(Task statement): From the records below, extract only the lines running from the line with "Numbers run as" to the line with "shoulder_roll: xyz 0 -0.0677", both lines included, reproducing them exactly.
Extracted information START
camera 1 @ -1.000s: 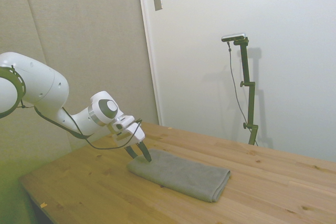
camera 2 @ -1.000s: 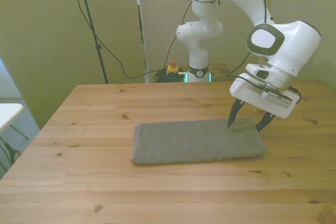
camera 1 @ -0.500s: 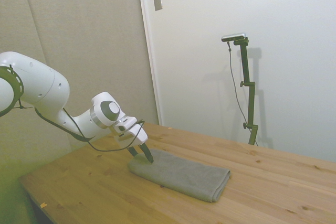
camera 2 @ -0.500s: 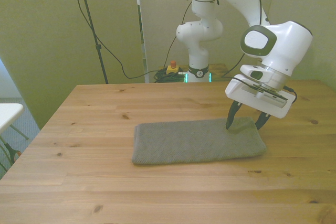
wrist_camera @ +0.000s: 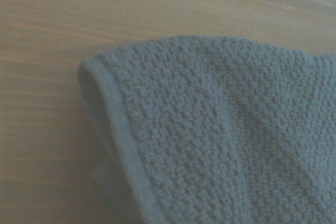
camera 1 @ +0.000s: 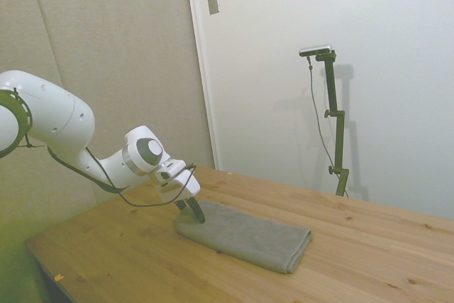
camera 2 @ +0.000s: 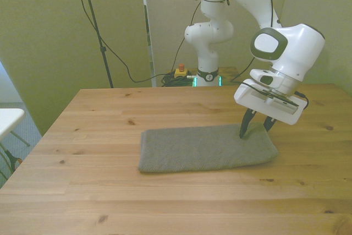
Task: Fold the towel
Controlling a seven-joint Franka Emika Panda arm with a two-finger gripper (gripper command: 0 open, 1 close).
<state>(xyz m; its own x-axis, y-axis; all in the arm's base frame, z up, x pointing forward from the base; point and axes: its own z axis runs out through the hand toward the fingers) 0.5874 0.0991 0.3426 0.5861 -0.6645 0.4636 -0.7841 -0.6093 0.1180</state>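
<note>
The towel (camera 2: 206, 148) lies folded in a long strip on the wooden table (camera 2: 110, 191). The gripper (camera 2: 256, 129) pinches its far corner — the one on the front view's right — fingers nearly closed.

premises: a robotics lab or test room, not a home. i am a white jointed arm (camera 2: 258, 4) mounted behind a bare wooden table (camera 2: 165, 191), the sort used as a workbench, with only one cloth on it. a red-and-yellow stop button (camera 2: 180, 71) sits near my base, with green indicator lights (camera 2: 207, 81) beside it. loose black cables (camera 2: 121, 61) run across the back, and a thin black pole stand (camera 2: 93, 23) rises by the front view's left. walls are plain: a beige panelled partition (camera 1: 106, 54) meets a white wall (camera 1: 319, 19) carrying a small blank wall plate (camera 1: 213, 1). no domestic furnishings or decoration are observed anywhere in view.
</note>
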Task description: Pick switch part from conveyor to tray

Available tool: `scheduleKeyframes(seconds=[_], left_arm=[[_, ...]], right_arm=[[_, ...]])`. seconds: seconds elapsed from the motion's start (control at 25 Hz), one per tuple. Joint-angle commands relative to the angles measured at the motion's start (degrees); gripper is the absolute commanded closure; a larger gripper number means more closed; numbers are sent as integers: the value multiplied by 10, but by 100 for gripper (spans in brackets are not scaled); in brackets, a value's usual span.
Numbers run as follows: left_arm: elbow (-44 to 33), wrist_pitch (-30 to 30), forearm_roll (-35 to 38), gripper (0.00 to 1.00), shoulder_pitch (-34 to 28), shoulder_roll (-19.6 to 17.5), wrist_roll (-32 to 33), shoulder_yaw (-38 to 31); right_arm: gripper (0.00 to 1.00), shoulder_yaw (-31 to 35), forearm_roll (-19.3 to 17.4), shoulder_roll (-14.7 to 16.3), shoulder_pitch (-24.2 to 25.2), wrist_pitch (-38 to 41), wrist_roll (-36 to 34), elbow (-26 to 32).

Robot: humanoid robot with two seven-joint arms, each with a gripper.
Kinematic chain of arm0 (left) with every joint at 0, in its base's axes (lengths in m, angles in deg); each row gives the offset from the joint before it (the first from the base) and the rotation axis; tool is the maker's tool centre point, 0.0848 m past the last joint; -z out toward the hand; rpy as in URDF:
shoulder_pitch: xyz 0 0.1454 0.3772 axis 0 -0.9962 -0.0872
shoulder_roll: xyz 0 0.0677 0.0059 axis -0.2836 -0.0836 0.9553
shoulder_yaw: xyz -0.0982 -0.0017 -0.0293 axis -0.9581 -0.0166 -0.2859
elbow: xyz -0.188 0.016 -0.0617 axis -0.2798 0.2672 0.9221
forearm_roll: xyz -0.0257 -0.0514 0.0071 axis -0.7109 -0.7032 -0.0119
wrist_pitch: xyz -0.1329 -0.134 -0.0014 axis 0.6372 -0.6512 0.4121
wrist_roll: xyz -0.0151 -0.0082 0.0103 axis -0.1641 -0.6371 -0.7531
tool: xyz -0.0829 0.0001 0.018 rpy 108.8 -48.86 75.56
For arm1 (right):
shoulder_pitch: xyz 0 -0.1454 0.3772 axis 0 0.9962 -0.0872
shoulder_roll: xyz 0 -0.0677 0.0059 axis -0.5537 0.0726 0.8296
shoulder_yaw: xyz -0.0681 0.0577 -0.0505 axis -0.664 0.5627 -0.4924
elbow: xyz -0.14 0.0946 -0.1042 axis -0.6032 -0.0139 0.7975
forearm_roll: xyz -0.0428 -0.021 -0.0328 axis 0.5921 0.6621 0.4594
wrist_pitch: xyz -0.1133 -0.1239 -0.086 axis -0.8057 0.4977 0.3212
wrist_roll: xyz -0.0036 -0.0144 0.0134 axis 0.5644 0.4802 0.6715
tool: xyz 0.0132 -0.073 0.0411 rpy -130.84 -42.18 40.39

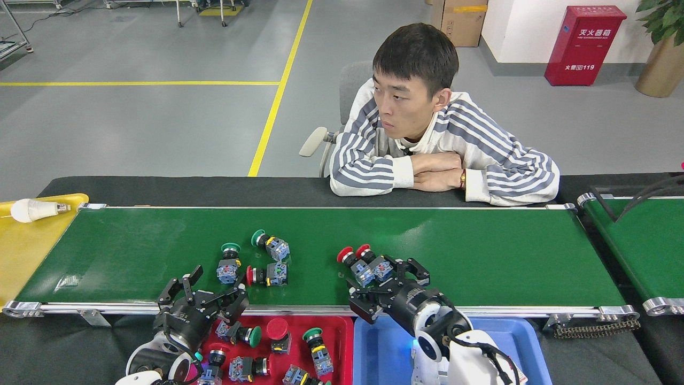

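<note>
The conveyor (481,251) is a long glossy green belt with silver rails. Three switch parts lie left of its middle: a green-capped one (228,263), another green-capped one (270,244) and a red-capped one (265,275). Two red-capped switch parts (361,263) lie side by side near the middle. My right gripper (380,282) is open, its fingers right at the near side of that pair. Over the near rail, just below the left group, my left gripper (214,289) is open and holds nothing. The red tray (342,337) holds several switch parts.
A blue tray (382,347) sits to the right of the red one, partly hidden by my right arm. A person leans on folded arms at the far side of the belt. A yellow tray (26,240) with a light bulb (29,209) is at the left end. A second green belt (646,240) is at the right.
</note>
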Motion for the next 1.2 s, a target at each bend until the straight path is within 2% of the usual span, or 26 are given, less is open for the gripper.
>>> scheduleKeyframes(seconds=[0.0, 0.04, 0.12, 0.2, 0.24, 0.32, 0.44, 0.52, 0.56, 0.6, 0.64, 0.68, 0.84, 0.88, 0.92, 0.96, 1.0, 1.16], left_arm=[[6, 13, 0, 46, 14, -5, -6, 3], [9, 13, -1, 56, 14, -4, -7, 3], [10, 8, -3, 68, 13, -4, -8, 4], [7, 3, -7, 75, 7, -5, -9, 5], [4, -9, -9, 77, 2, -5, -10, 6], [-27, -72, -20, 80, -18, -1, -10, 10], [-128, -194, -37, 78, -88, -5, -9, 5], [-180, -210, -39, 64, -132, -1, -9, -3], [-201, -210, -39, 54, -152, 2, -9, -15], [-214, -210, -40, 40, -167, 3, -9, -21], [-228, -210, -41, 16, -185, 3, -9, -22], [-237, -210, -42, 0, -198, 6, -9, -24], [-256, -210, -56, 0, -231, 11, -9, -26], [-256, -210, -58, 0, -234, 11, -9, -29], [-257, -210, -59, 0, -236, 11, -9, -32], [-257, -210, -59, 0, -237, 13, -9, -40], [-259, -210, -59, 0, -237, 16, -9, -50], [-271, -210, -59, 0, -237, 30, -9, -97]], right_arm=[[2, -5, 0, -10, -21, -23, -7, -13], [5, -15, 0, -10, -25, -31, -10, -18], [23, -34, 0, -9, -30, -33, -27, -24], [63, -56, 1, -6, -32, -34, -34, -32], [73, -59, 1, -4, -35, -34, -34, -34], [86, -60, 0, 0, -34, -33, -36, -33], [95, -60, -1, 5, -34, -31, -55, -29], [96, -60, -2, 11, -32, -29, -56, -24], [97, -60, -3, 12, -29, -27, -57, -17], [98, -62, -4, 12, -25, -26, -57, -7], [98, -63, -4, 13, -16, -20, -57, 10], [98, -66, -4, 15, -5, -9, -56, 29], [98, -101, -3, 30, 43, 14, -52, 120], [97, -120, -3, 37, 53, 25, -52, 139], [85, -131, -3, 41, 59, 32, -53, 148], [46, -141, -3, 42, 64, 37, -54, 155], [0, -147, -3, 41, 70, 42, -55, 161], [0, -155, -4, 38, 93, 78, -56, 195]])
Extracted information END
(Response below):
Numbers run as follows: left_arm: elbow (-44 to 33), wrist_pitch (-30 to 30), forearm_roll (-35 to 38), gripper (0.00 to 1.00), shoulder_pitch (-34 to 28), shoulder_roll (-19.6 to 17.5), wrist_roll (-32 to 33), shoulder_yaw (-38 to 31); right_arm: gripper (0.00 to 1.00), shoulder_yaw (-31 to 35), forearm_roll (-19.3 to 17.4), shoulder_roll (-14.7 to 16.3), shoulder_pitch (-24.2 to 25.2), wrist_pitch (-38 to 41), wrist_roll (-36 to 34), elbow (-26 to 32).

Robot: humanoid robot with two seven-joint arms, each with a gripper.
Kinematic chain of arm0 (left) with every joint at 0, in its base's axes (lengths in m, angles in deg); each row gives the offset from the joint before it (the first from the base) and the rotation axis; tool is the maker's tool centre point, 0.0848 m past the last joint; -z out toward the hand; rpy as in URDF:
shoulder_pitch: xyz 0 0.1454 0.3772 axis 0 -0.9962 -0.0872
shoulder_roll: xyz 0 0.0677 0.0059 axis -0.2836 -0.0836 0.9553
shoulder_yaw: xyz -0.0982 -0.0017 -0.0293 axis -0.9581 -0.0166 -0.2859
elbow: xyz -0.188 0.016 -0.0617 axis -0.2798 0.2672 0.9221
forearm_roll: xyz -0.0257 -0.0514 0.0071 axis -0.7109 -0.7032 -0.0119
wrist_pitch: xyz -0.1329 -0.134 -0.0014 axis 0.6372 -0.6512 0.4121
wrist_roll: xyz -0.0151 -0.0082 0.0103 axis -0.1641 -0.6371 -0.7531
tool: xyz -0.0829 0.0001 0.018 rpy 108.8 -48.86 75.56
For arm1 (right):
shoulder_pitch: xyz 0 -0.1454 0.3772 axis 0 0.9962 -0.0872
shoulder_roll: xyz 0 -0.0677 0.0059 axis -0.5537 0.0726 0.8296

No additional answer is needed here.